Second, the emergency electric generators failed.

The third system consisted of steam-driven pumps with battery-powered valves and controls. When the batteries ran down, all essential pumps became inoperative. Without cooling water to remove runaway heat buildup, the nuclear plant suffered multiple explosions and meltdowns unlike anything ever seen.

Turkey Point is just as reliant as Fukushima on offsite electricity, emergency electrical generators and batteries. Vulnerable equipment includes transmission lines, the switchyard, the cable spreading room and the control room. Electrical failures can be caused by accidents (explosions, fires, hurricanes, flooding) and by manmade incidents (sabotage, terrorism, hostile military actions).

Currently, Florida Power & Light (FPL) is trying to secure the permits and licenses to build two new nuclear reactors at the Turkey Point site, in addition to the two reactors already there.

These proposed reactors, essentially, are experimental. They are based on new designs from Toshiba/Westinghouse that have never been tested or operated commercially at full scale.

This new reactor design, the AP1000, has drawn substantial criticism on safety issues. One major issue is that the steel inner-containment structure is barely strong enough to keep radioactivity from escaping during a “design basis accident.”

This leaves little margin for error when the steel containment structure eventually corrodes and loses strength. Such corrosion is a common problem in older reactors.

The British Nuclear Installations Inspectorate has criticized Toshiba/Westinghouse for not sufficiently demonstrating that the outer concrete shield can withstand an external shock, such as an earthquake, hurricane, tornado or impact from a commercial aircraft crash.

Perhaps, the most damaging criticism comes from Dr. John Ma, the lead structural reviewer evaluating the outer concrete shield for the U.S. Nuclear Regulatory Commission (NRC). Dr. Ma submitted a “nonconcurrence statement of dissent” stating that the outer shield could shatter like a “glass cup” in an earthquake or commercial aircraft crash.
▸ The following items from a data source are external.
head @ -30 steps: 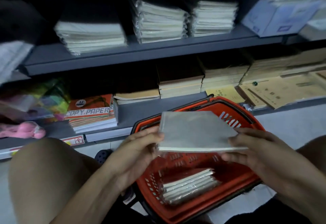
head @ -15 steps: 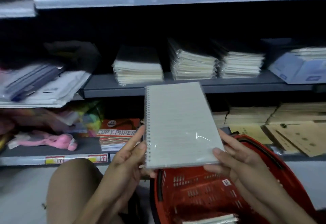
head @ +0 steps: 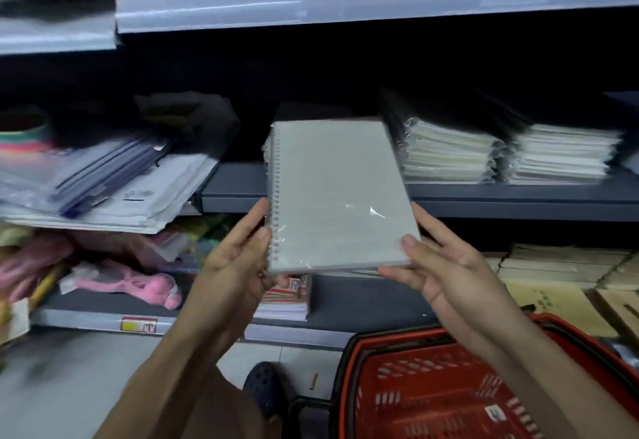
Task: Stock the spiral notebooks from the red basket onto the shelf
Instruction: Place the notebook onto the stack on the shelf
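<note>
Midway through stocking. Both hands, left hand (head: 238,259) and right hand (head: 446,272), gripping one wrapped spiral notebook (head: 340,196) before the shelf (head: 518,196), not yet placed. Basket (head: 432,393) contents hidden.

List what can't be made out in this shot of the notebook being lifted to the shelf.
Head view only:
- Red basket: contents unseen; cut off by the bottom and right edges.
- Stack behind the spiral notebook: mostly hidden; only its left edge shows.
- Copy paper pack: label covered by the left hand and notebook.
- Right hand: fingers under the notebook hidden.
- Items at far left: motion-blurred.
- Shelf back: too dark.
</note>
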Available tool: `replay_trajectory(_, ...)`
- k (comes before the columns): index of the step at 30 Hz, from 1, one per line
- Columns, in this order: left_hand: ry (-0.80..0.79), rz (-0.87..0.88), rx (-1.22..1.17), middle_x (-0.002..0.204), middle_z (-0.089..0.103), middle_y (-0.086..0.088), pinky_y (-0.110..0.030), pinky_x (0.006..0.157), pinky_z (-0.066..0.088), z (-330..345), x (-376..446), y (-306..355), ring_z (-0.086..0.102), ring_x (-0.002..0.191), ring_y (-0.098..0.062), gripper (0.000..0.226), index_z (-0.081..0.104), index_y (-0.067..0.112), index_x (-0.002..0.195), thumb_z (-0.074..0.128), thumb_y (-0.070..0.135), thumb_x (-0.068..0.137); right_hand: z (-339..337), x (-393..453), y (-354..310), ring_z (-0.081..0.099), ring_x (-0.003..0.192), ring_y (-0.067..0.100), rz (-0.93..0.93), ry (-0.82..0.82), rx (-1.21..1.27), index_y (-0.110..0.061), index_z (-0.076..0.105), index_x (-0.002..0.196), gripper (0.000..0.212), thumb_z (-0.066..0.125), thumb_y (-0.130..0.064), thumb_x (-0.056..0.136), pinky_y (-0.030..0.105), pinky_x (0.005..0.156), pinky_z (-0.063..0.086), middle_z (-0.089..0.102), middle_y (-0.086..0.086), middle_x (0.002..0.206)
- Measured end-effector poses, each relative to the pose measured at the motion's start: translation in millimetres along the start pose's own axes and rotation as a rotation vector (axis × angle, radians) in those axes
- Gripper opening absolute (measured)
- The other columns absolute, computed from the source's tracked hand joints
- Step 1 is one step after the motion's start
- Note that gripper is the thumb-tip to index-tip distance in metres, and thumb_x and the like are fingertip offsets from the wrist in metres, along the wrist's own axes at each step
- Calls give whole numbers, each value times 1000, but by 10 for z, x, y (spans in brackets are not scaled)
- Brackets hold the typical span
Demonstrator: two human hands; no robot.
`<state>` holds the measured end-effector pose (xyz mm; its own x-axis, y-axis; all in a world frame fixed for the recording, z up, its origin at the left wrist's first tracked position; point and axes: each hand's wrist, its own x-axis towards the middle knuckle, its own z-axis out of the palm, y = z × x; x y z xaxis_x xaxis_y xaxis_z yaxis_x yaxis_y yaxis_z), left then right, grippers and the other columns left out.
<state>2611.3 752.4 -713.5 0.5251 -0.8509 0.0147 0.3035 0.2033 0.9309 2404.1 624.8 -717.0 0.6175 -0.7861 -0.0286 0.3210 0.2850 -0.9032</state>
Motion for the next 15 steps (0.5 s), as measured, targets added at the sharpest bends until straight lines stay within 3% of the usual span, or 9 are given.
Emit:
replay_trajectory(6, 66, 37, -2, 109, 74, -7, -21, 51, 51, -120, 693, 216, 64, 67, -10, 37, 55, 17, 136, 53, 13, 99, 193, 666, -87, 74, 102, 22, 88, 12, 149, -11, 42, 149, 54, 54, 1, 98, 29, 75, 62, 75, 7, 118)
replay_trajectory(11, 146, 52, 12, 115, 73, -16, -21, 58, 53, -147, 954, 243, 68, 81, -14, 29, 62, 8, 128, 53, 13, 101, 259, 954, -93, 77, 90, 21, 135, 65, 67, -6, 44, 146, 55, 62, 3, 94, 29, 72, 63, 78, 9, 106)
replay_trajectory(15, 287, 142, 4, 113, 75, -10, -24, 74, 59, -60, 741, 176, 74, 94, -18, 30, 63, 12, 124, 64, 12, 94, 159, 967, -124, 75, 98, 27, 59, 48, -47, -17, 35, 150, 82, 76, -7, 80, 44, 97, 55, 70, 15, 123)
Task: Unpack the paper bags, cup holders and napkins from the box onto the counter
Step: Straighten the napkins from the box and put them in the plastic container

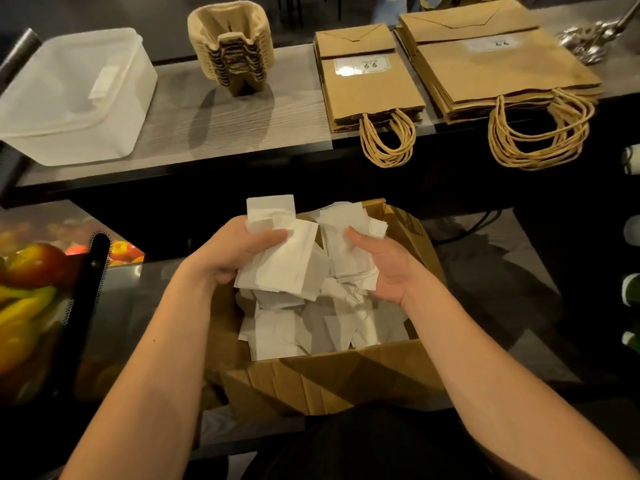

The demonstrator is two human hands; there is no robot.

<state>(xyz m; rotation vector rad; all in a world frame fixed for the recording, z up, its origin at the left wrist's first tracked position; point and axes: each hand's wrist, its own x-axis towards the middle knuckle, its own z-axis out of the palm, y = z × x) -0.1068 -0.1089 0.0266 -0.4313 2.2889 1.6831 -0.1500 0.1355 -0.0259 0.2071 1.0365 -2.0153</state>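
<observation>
An open cardboard box [339, 375] sits low in front of me, with loose white napkins [311, 330] piled inside. My left hand [232, 251] grips a bunch of napkins [284, 258] above the box. My right hand [384, 261] grips a second bunch [346, 233] beside it. On the grey counter [225, 126] beyond stand a stack of pulp cup holders [232, 46], a small stack of brown paper bags [367, 84] and a larger stack of paper bags [498, 67], their twine handles hanging over the front edge.
A translucent plastic tub [76, 95] lies upside down on the counter's left end. Shiny metal items [588, 39] lie at the far right. A black perforated stand [86, 292] and fruit [31, 271] are at my left, below the counter.
</observation>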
Despite these concerns and others, the NRC is rushing to certify this new nuclear reactor design. The American public cannot be confident that the AP1000 will not fail, exactly as these experts predict it could.

To ensure public safety, President Obama should not continue to tacitly approve this flawed certification process. To impose financial discipline, he needs to publicly stop all future loan guarantees for the AP1000 until the designs are thoroughly vetted for safety and all valid criticisms have been addressed.

The cost of building FPL’s new nuclear reactors is likely to be astronomical. Guesstimates for the total price tag now range from $12 billion up to $25 billion. As a monopoly regulated by the Florida Public Service Commission, FPL’s allowed return on equity is 11 percent of the utility’s $17.5 billion adjusted rate base. Thus, if the new Turkey Point reactors cost an additional $17.5 billion, a large portion of FPL customers’ electric bills could double.

At a time when governments, businesses and families are struggling to reduce their debts, it is irresponsible to ask American taxpayers to provide billions of dollars in federal loan guarantees for unsafe nuclear power plants — plants that private investors will not fund because they are just too risky.

As the U.S. economy teeters on the brink of a second recession, President Obama needs to realize how out of step the nuclear loan guarantee has become. We need to do better.

Jerry B. Brown is founding professor of Global and Sociocultural Studies at FIU. Mark Oncavage an environmental activist on energy issues and Everglades restoration.